EXERCISE:
State the count of lines in this material that hold the string "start" and add nothing.

-----

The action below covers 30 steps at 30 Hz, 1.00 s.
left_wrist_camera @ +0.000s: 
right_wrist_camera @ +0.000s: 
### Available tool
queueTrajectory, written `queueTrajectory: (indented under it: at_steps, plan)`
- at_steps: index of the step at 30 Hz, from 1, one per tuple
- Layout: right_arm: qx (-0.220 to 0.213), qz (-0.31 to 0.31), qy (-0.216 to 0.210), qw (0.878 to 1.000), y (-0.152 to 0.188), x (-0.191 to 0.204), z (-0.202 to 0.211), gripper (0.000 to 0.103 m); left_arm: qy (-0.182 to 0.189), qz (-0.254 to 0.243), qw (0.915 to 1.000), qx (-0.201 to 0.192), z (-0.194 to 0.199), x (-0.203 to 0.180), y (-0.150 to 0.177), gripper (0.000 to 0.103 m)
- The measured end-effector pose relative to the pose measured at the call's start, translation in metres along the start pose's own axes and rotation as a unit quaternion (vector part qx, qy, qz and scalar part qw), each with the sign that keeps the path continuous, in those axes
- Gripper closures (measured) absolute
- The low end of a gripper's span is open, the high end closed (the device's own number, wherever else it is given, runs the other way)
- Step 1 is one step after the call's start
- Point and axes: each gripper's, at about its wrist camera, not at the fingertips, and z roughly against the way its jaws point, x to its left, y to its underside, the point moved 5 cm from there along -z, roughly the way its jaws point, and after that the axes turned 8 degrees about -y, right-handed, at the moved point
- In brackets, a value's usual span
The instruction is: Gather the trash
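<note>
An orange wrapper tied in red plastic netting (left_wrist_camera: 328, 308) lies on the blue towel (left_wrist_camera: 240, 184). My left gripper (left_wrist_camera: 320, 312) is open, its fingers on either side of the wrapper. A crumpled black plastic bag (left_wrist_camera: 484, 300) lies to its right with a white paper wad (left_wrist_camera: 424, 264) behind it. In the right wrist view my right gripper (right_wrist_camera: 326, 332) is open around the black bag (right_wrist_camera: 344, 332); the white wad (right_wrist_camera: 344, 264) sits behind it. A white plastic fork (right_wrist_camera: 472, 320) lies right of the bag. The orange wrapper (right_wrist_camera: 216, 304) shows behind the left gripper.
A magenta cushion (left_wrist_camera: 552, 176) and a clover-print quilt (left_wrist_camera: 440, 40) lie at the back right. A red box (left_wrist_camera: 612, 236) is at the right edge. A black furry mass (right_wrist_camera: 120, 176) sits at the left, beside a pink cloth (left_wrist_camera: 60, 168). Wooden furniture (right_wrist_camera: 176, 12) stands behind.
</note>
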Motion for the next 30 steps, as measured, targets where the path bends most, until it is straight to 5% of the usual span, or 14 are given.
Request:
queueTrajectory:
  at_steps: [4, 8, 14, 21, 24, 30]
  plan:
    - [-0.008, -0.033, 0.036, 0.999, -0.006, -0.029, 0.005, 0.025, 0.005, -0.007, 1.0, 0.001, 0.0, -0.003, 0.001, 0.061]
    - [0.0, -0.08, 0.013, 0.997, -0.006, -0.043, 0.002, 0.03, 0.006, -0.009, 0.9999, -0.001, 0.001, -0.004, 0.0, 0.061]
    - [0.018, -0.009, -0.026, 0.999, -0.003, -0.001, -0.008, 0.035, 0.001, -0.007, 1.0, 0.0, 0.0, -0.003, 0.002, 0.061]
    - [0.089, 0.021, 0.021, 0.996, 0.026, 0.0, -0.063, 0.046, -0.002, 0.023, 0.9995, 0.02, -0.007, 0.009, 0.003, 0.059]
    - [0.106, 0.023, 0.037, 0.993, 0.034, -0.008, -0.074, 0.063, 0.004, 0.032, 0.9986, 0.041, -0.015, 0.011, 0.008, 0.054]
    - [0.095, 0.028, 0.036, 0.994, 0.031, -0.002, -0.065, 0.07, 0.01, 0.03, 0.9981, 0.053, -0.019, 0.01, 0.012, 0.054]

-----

REPLY:
2